Consider $$\oint_C \frac{(\log z)^2 \, dz}{(1+z)^3}$$ around a suitable keyhole contour $C$ that starts at $\epsilon$ goes to $R$, a large (almost) circle of radius $R$, back (below the branch cut) to $\epsilon$ and then clockwise around the origin.
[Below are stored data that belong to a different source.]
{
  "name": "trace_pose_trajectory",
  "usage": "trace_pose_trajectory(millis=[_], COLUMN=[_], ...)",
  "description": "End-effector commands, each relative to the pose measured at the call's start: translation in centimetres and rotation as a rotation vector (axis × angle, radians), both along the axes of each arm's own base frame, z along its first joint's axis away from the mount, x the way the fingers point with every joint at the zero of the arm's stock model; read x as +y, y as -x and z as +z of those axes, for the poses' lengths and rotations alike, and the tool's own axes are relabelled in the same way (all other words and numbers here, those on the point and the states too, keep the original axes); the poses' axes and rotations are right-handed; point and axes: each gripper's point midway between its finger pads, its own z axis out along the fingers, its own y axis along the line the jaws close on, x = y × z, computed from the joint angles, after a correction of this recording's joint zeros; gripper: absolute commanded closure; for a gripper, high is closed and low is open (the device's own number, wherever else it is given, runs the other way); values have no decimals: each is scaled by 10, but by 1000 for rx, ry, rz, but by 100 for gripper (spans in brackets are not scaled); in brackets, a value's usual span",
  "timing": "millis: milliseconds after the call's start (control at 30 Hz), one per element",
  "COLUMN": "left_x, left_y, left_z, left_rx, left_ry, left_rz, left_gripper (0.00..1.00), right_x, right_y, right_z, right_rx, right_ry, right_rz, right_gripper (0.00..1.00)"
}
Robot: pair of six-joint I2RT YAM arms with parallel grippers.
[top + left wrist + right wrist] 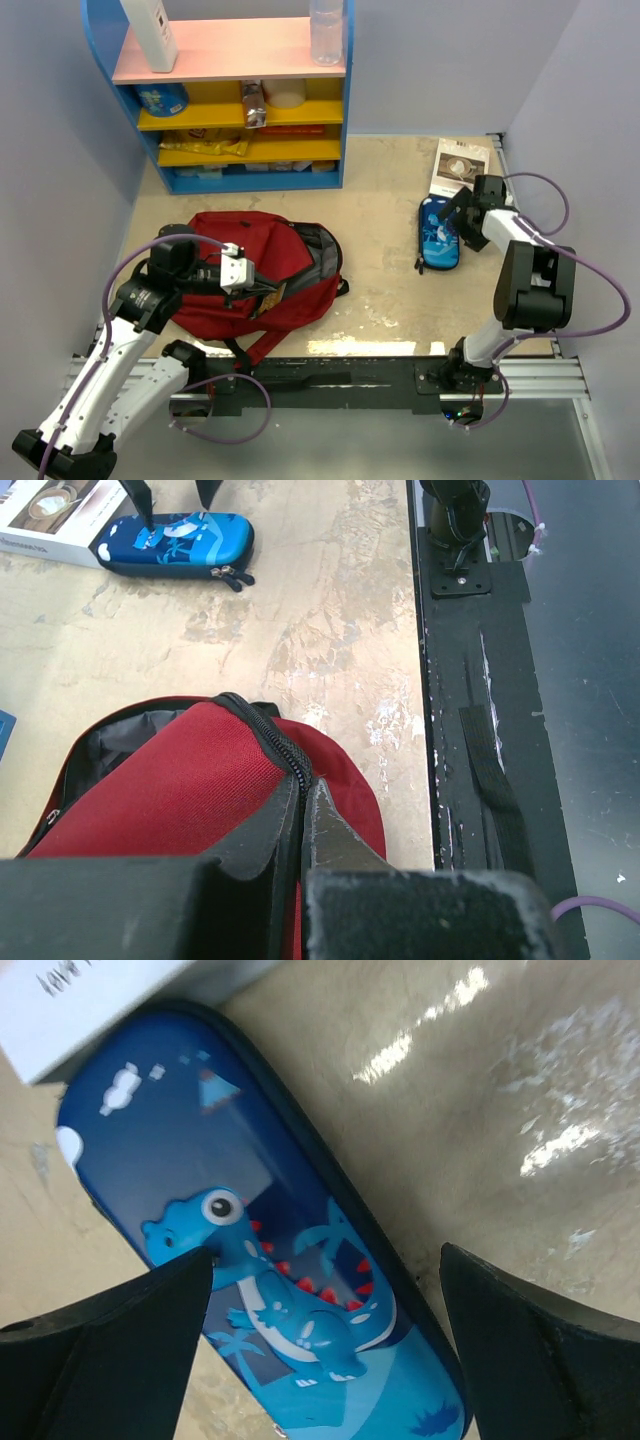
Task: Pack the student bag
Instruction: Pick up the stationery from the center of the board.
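Note:
The student bag (265,280), a dark red backpack, lies on the floor at the left with its grey-lined opening facing the shelf. My left gripper (262,290) is shut on the zipper edge of the student bag (190,790), and the black zipper runs in between the fingertips of this gripper (303,782). A blue dinosaur pencil case (438,235) lies at the right. My right gripper (455,215) hangs open just above it. In the right wrist view the pencil case (270,1260) lies below the right gripper (325,1252), its fingers apart to either side.
A white book (460,163) lies against the far end of the pencil case. A blue shelf unit (230,100) with bottles and packets stands at the back left. Walls close in on both sides. The black rail (330,380) with the arm bases runs along the near edge.

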Motion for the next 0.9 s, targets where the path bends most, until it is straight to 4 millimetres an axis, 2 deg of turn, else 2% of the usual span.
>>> trace_pose_trajectory(millis=[0,100,200,267,400,500,533,633,700,867], left_x=[-5,-5,-4,-4,-5,-5,-6,-6,-6,-6], left_y=[4,4,5,4,4,4,4,3,3,3], left_z=[15,14,14,15,14,16,17,19,20,21], left_rx=[-62,-56,-58,-59,-54,-53,-52,-51,-50,-49], left_ry=[54,55,56,57,58,66,70,78,81,83], left_rz=[-52,-48,-48,-46,-47,-46,-50,-48,-48,-47], left_gripper=[100,100,100,100,100,100,100,100,100,100], right_x=[4,5,24,35,51,57,58,63,66,73], right_y=[-2,4,4,-4,4,0,-1,0,0,1], right_z=[-12,-29,-38,-31,-24,-5,0,14,18,4], right_rx=[-15,10,-15,-84,-145,-230,-246,-287,-299,-270], right_ry=[-41,-56,-149,-195,-265,-272,-274,-276,-273,-297], right_rz=[44,54,113,148,169,194,196,214,221,233], right_gripper=[1,1,1,1,1,3,6,25,33,55])
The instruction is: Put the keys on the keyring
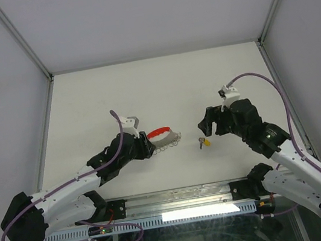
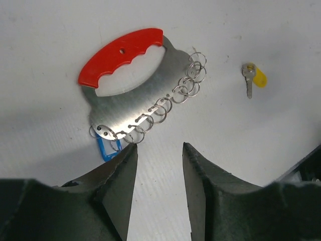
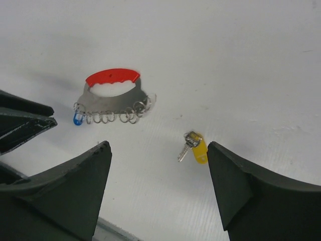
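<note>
The keyring lies flat on the white table: a curved red tab [image 2: 120,54] on a silvery plate [image 2: 133,105] edged with several small rings; it also shows in the top view [image 1: 161,135] and the right wrist view [image 3: 113,93]. A blue key head [image 2: 104,149] sits at the ring at the plate's end, partly hidden by my left finger; its small blue spot shows in the right wrist view [image 3: 77,119]. The yellow-headed key [image 1: 204,142] [image 2: 253,78] [image 3: 194,147] lies loose to the right. My left gripper [image 2: 159,145] [image 1: 150,145] is open and empty beside the keyring. My right gripper [image 3: 158,145] [image 1: 208,126] is open and empty just above the yellow key.
The white table is walled by grey panels on three sides, with metal frame posts [image 1: 21,41] at the back corners. A metal rail [image 1: 179,200] runs along the near edge between the arm bases.
</note>
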`<control>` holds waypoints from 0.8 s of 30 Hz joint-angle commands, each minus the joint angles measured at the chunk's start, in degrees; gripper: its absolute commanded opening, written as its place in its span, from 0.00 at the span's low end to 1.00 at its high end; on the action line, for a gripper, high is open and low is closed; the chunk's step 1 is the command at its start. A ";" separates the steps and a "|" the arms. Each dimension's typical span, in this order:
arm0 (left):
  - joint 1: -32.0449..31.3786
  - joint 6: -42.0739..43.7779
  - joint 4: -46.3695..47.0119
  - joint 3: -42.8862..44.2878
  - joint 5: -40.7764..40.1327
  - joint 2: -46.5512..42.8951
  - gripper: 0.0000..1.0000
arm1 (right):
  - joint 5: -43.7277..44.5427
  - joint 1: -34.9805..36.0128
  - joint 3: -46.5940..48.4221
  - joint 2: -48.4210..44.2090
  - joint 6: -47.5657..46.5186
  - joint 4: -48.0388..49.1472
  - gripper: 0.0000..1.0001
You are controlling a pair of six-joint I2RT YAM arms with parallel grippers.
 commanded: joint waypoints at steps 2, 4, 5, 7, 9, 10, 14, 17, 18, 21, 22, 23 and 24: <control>3.80 0.14 0.59 2.47 -2.32 -3.77 0.42 | -16.22 1.80 -0.74 8.00 -4.27 12.19 0.76; 8.38 1.57 0.31 3.24 0.92 -3.99 0.43 | -16.15 4.90 0.84 12.64 -7.27 13.58 0.76; 10.18 2.12 0.25 3.51 2.47 -4.30 0.43 | -15.28 6.74 1.92 14.45 -9.12 14.75 0.77; 12.47 3.46 -0.07 4.01 4.03 -5.20 0.44 | -14.31 11.00 1.38 16.57 -13.25 20.15 0.78; 13.70 4.78 -1.34 4.94 4.30 -5.96 0.44 | -14.44 14.91 -0.24 17.40 -18.30 27.66 0.78; 13.97 5.44 -2.14 5.38 4.15 -6.39 0.44 | -15.24 16.39 -1.25 17.81 -21.16 31.56 0.78; 14.59 7.41 -4.20 6.33 2.71 -8.93 0.46 | -20.03 21.02 -3.34 21.72 -35.81 42.07 0.76; 14.74 8.62 -5.79 7.16 1.29 -10.72 0.47 | -20.13 25.15 -3.03 26.66 -49.42 43.57 0.75; 14.74 8.90 -6.43 7.47 0.67 -11.28 0.47 | -19.88 26.14 -2.53 28.31 -53.38 42.89 0.75; 14.75 9.47 -7.84 7.68 -0.28 -12.87 0.47 | -19.98 28.18 -1.32 32.93 -64.35 40.26 0.74; 14.78 9.62 -8.27 7.61 -0.49 -13.48 0.47 | -19.96 28.64 -1.20 34.23 -67.05 40.15 0.73; 14.80 9.74 -8.67 7.51 -0.74 -14.06 0.47 | -19.50 28.98 -1.14 35.61 -69.25 40.34 0.71; 14.74 9.84 -9.09 7.53 -1.00 -14.29 0.47 | -18.99 29.32 -0.99 37.06 -71.31 40.54 0.70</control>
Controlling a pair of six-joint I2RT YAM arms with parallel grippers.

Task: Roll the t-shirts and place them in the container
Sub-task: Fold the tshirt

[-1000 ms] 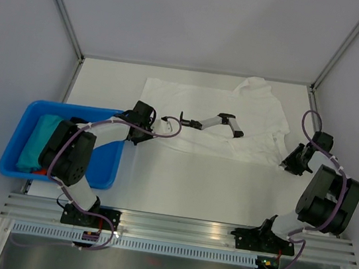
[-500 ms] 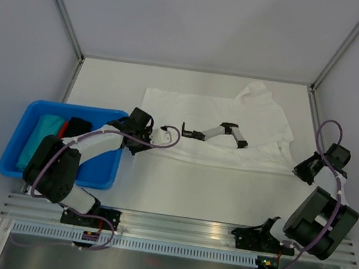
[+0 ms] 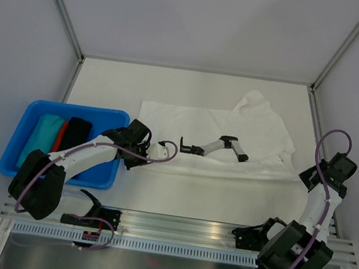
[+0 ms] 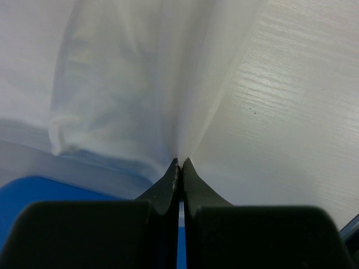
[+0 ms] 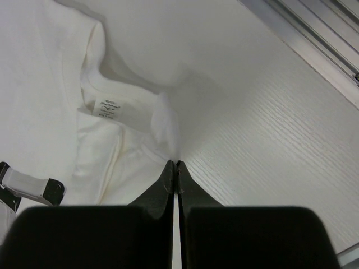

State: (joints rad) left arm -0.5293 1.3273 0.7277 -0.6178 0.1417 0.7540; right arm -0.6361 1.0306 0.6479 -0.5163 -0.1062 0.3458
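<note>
The left fingers (image 4: 167, 188) and right fingers (image 5: 165, 185) each clamp one end of the shirt's (image 3: 234, 125) near edge, likely pulling it straight across the worktop (image 3: 224, 194) for an even roll.

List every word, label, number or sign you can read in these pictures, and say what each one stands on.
Neck label sewn into the white t-shirt: lines of small grey print, too small and blurred to read.
No other text shows in any view.
</note>
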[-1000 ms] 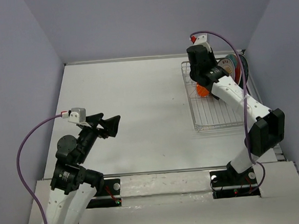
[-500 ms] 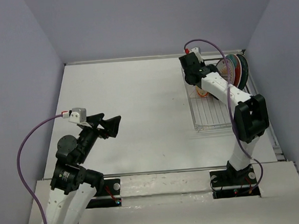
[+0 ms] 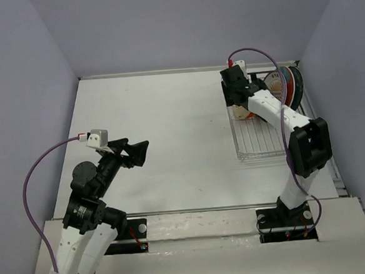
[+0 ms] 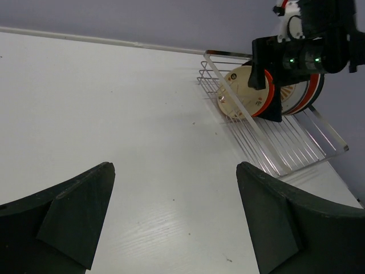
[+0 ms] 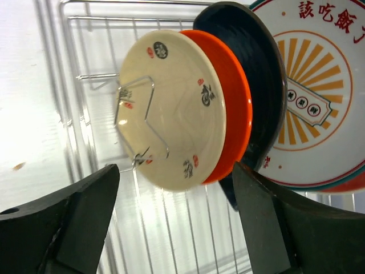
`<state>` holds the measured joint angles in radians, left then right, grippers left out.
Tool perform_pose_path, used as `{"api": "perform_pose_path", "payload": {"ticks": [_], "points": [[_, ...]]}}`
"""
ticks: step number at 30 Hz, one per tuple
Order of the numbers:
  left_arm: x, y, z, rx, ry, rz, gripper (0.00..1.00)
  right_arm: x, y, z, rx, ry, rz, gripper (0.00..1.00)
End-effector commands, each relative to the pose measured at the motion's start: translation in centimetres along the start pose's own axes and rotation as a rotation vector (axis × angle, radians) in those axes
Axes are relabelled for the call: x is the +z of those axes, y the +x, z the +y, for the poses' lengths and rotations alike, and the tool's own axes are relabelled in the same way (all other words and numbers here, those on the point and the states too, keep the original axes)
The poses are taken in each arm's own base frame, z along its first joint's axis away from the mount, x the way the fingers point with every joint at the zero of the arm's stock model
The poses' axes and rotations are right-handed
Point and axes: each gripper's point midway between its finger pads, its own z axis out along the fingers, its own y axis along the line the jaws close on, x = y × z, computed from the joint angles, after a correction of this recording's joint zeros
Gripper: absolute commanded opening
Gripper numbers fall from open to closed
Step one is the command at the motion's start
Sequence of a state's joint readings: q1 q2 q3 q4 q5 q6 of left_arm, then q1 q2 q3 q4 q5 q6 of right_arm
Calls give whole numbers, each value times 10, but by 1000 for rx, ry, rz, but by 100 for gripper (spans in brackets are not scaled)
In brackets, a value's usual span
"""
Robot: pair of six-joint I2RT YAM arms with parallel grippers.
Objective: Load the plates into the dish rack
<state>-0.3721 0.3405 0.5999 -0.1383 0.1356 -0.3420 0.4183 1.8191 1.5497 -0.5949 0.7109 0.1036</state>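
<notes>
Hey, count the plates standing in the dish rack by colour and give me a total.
Cream plate: 1
Orange plate: 1
Dark blue plate: 1
White plate with orange sunburst: 1
Teal-and-red plate: 1
Dark teal plate: 1
Total: 6 plates in the dish rack

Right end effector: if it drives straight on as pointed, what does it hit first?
The cream plate, dead ahead of the right end effector. A rack tine crosses the plate's face and may come first; depth is unclear.

white table (image 4: 114, 114), dish rack (image 4: 296, 142) — plates (image 4: 242, 98) upright inside
</notes>
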Motion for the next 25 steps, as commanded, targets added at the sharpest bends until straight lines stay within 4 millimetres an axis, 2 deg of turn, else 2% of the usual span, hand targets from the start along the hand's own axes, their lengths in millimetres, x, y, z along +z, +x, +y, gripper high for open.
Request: {"api": "perform_pose_path", "payload": {"ticks": [1, 2, 3, 4, 5, 6, 7, 8, 9, 10, 11, 12, 13, 16, 17, 20, 23, 25], "points": [[5, -8, 1, 8, -7, -30, 99, -75, -60, -19, 228, -219, -223, 88], [6, -7, 1, 9, -10, -28, 99, -89, -70, -19, 268, -280, -279, 90], [6, -8, 3, 11, -16, -29, 99, -119, -81, -33, 318, -341, -357, 91], [8, -7, 3, 12, -20, -24, 99, -130, -71, -22, 321, -441, -366, 92], [8, -6, 4, 14, -23, -20, 99, -165, -86, -40, 389, -501, -481, 93], [8, -7, 4, 18, -21, -21, 99, -172, -70, -30, 390, -583, -485, 94], [8, -9, 3, 16, -19, -25, 99, -187, -70, -33, 403, -632, -542, 100], [8, -9, 3, 18, -16, -25, 99, -206, -78, -39, 434, -681, -636, 100], [7, -11, 1, 13, -10, -31, 99, -237, -76, -54, 457, -739, -716, 100], [8, -12, 0, 13, -6, -34, 99, -233, -69, -47, 456, -757, -697, 100], [7, -14, -4, 3, 14, -44, 99, -250, -61, -58, 486, -788, -732, 100], [7, -16, -7, -5, 25, -53, 99, -260, -57, -62, 500, -813, -748, 100], [7, -19, -11, -23, 40, -60, 99, -282, -52, -71, 529, -868, -790, 100], [13, -28, -19, -67, 68, -81, 99, -294, -35, -72, 563, -929, -805, 100], [14, -39, -29, -86, 109, -114, 99, -296, -27, -75, 578, -935, -814, 100], [19, -46, -39, -113, 156, -122, 99, -291, -14, -74, 586, -930, -810, 100], [22, -46, -42, -126, 170, -113, 99, -288, -8, -75, 597, -917, -804, 100], [23, -45, -41, -133, 160, -103, 99, -294, -8, -78, 598, -928, -818, 100]]}}
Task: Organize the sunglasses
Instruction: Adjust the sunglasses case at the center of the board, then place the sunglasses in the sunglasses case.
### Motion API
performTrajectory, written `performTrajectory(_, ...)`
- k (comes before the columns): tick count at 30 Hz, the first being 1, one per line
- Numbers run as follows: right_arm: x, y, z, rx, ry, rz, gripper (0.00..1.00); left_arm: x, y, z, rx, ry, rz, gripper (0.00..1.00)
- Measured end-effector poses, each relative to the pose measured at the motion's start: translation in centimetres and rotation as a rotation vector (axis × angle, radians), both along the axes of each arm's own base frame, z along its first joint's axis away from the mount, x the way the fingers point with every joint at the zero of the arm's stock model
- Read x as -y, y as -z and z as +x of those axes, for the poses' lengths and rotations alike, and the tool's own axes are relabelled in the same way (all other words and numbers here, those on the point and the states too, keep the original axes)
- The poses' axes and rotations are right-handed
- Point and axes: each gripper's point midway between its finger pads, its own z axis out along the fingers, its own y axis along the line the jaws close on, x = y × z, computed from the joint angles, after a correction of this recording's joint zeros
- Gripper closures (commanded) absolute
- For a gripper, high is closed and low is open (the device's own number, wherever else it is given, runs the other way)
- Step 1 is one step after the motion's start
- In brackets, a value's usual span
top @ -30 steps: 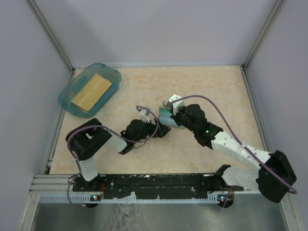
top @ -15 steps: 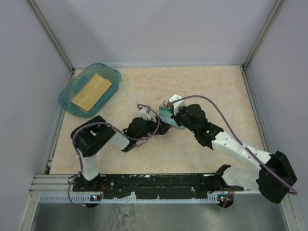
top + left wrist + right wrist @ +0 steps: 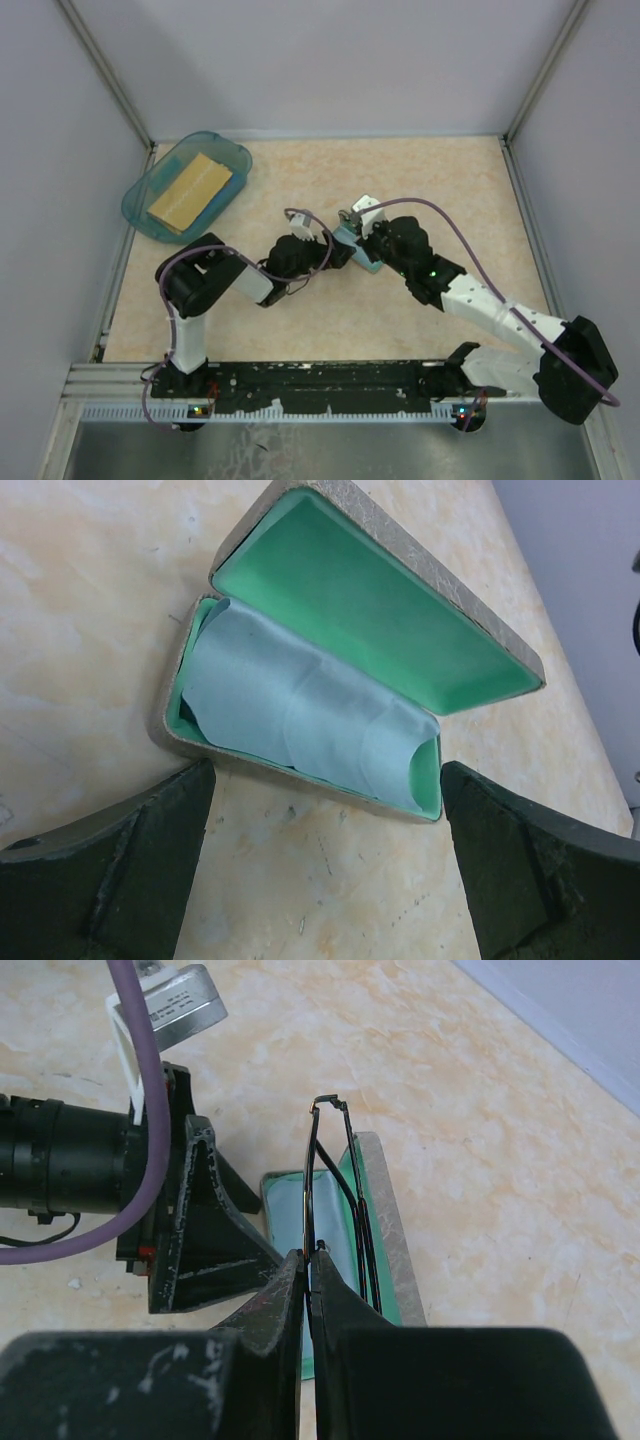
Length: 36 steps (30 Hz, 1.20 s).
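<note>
The grey case [image 3: 330, 660] lies open on the table, green lining showing, with the light blue cloth [image 3: 300, 715] inside its base. My left gripper [image 3: 325, 865] is open on the table just in front of the case, one finger at each end. My right gripper [image 3: 310, 1265] is shut on the sunglasses [image 3: 335, 1190], thin dark wire frames held folded above the open case [image 3: 375, 1220]. In the top view both grippers meet at the case [image 3: 352, 247] in the table's middle; the sunglasses are too small to make out there.
A teal tray [image 3: 140, 205] holding a tan block [image 3: 190, 190] sits at the back left. Grey walls enclose the table on three sides. The left arm's camera and purple cable [image 3: 140, 1070] lie close beside my right gripper.
My left gripper has slid right and forward up to the case. The right gripper has stayed about where it was over the case.
</note>
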Motion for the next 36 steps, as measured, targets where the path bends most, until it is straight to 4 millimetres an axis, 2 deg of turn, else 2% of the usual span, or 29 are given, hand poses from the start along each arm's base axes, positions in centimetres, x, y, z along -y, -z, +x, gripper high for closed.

There is a third order pole inside at $z_0 = -1$. The residue there is $$\text{Residue}_{z=-1} \left[\frac{ (\log z)^2}{(1+z)^3}\right] = 1-i\pi.$$

$$\begin{aligned} \oint_C \frac{(\log z)^2 \, dz}{(1+z)^3} &= \int_\epsilon^\infty \frac{(\log x)^2 \, dx}{(1+x)^3} -\int_\epsilon^\infty \frac{(\log x+2i\pi)^2 \, dx}{(1+x)^3}+\int_0^{2\pi} \frac{(\log (Re^{i\theta}))^2 \, Rie^{i\theta} }{(1+Re^{i\theta})^3}\, d\theta -~\int_0^{2\pi} \frac{(\log (\epsilon e^{i\theta}))^2 \, \epsilon i \, e^{i\theta} }{(1+\epsilon e^{i\theta})^3}\, d\theta \end{aligned} $$

Let $R\to\infty$ and $\epsilon\to 0$. The integrals along the "circles" go to zero.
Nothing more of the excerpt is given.